El artículo 1324 del Código Civil fue introducido por la reforma llevada a cabo por Ley de 13 de mayo de 1981, recogiendo la doctrina sentada por el Tribunal Supremo, principalmente en sus Sentencias de 2 de febrero de 1951 y 28 de octubre de 1965, que se dictaron cuando el Código Civil prohibía las donaciones entre cónyuges, prohibición suprimida en la actualidad. De la doctrina sentada por las sentencias citadas y recogida en el indicado artículo 1324 del Código Civil, se deduce que este precepto reconoce valor probatorio entre los cónyuges a las manifestaciones que éstos hagan para fijar que determinados bienes son propios de uno de ellos, pero con la salvedad de que tales manifestaciones por sí solas no perjudicarán, en lo que interesa en este expediente, a los herederos forzosos del confesante. Por tanto el fallecimiento del confesante tiene como consecuencia que la confesión no vincula a los legitimarios, salvo que éstos la corroboren. En otro caso, los legitimarios sólo se verán afectados si además son herederos y sólo en la parte de herencia que excediera del importe de su legítima, si bien no bastaría con invocar su condición de herederos forzosos para impugnar el carácter privativo que su padre y causante atribuyó a los bienes adquiridos por su consorte, sino que tendrían que acreditar que con tal confesión se perjudican sus derechos legitimarios. Para ello, sería necesario practicar la partición hereditaria, con las correspondientes computaciones e imputaciones, al objeto de determinar si la confesión realizada, perjudica efectivamente la legítima, debiéndose recordar que la reducción de una donación inoficiosa no es un efecto producido «ope legis» sino que se produce a petición de quien resulte legitimado por su cualidad de heredero forzoso y por el concurso del dato de hecho de la comprobada inoficiosidad de la disposición.

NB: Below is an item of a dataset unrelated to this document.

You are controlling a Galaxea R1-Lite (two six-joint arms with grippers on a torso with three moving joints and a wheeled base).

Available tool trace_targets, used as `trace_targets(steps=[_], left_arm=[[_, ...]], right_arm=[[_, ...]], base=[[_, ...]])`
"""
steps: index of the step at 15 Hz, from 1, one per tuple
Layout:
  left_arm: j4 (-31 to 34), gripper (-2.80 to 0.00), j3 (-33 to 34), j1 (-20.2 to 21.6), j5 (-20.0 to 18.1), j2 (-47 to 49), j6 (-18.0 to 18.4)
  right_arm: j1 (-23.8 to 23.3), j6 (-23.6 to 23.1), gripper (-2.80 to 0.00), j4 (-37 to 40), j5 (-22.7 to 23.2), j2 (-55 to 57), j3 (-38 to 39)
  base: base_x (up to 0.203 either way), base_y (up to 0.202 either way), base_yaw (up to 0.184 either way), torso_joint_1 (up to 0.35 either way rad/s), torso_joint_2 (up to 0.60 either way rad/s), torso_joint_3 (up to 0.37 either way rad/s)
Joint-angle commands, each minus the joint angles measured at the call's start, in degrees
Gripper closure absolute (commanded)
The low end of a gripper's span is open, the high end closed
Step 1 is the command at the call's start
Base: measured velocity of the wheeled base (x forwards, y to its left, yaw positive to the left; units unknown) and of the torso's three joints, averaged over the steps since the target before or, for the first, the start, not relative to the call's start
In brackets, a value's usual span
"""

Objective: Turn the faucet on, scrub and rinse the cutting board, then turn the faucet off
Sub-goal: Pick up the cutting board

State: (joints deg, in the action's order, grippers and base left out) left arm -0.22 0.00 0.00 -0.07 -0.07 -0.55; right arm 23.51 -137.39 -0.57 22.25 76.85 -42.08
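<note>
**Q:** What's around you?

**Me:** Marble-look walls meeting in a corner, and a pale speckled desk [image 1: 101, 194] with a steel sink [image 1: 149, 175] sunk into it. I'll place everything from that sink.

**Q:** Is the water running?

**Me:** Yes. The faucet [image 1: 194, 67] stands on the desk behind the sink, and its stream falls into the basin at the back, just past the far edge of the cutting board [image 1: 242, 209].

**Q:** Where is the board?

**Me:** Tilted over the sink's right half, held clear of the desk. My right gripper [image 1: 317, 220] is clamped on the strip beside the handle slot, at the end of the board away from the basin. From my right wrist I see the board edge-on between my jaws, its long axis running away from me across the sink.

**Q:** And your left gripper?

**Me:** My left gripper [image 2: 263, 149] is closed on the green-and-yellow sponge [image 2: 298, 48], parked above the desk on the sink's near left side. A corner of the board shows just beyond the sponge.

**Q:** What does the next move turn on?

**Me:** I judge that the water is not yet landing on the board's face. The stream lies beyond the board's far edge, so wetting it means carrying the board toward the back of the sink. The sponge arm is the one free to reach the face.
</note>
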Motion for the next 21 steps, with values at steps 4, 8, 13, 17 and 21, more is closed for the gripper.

4. Hechas las anteriores consideraciones, la calificación recurrida, en los términos en que ha sido expresada, no puede confirmarse. Si lo que hubiera eventualmente existido, mientras viva el cónyuge confesante, es la disolución del matrimonio o de la sociedad de gananciales del aportante, es innecesario, según la regulación normativa antes analizada, acreditar la ratificación del carácter privativo de la finca aportada o la adjudicación de la misma al aportante por liquidación de gananciales.

Cuestión distinta es que la registradora hubiera exigido que constara el nombre y apellidos de la esposa del aportante separado judicialmente, a efectos de constatar su coincidencia con la que en su día fue confesante, toda vez que, tal y como dispone el artículo 159 del Reglamento Notarial, si el otorgante fuere separado judicialmente y el acto o contrato afectase o pudiese afectar en el futuro a las consecuencias patrimoniales de su matrimonio actual, o en su caso, anterior, se hará constar el nombre y apellidos del cónyuge a quien afectase o pudiese afectar, así como el régimen económico matrimonial. Pero tal cuestión no se ha planteado en la calificación objeto del presente recurso, por lo que, como ha quedado expuesto, no puede tomarse en consideración en este expediente (artículo 326 de la Ley Hipotecaria).

Esta Dirección General ha acordado estimar el recurso y revocar la calificación impugnada.

Contra esta resolución los legalmente legitimados pueden recurrir mediante demanda ante el Juzgado de lo Civil de la capital de la Provincia del lugar donde radica el inmueble en el plazo de dos meses desde su notificación, siendo de aplicación las normas del juicio verbal, todo ello conforme a lo establecido en los artículos 325 y 328 de la Ley Hipotecaria.

Madrid, 7 de noviembre de 2018.–El Director General de los Registros y del Notariado, Pedro José Garrido Chamorro.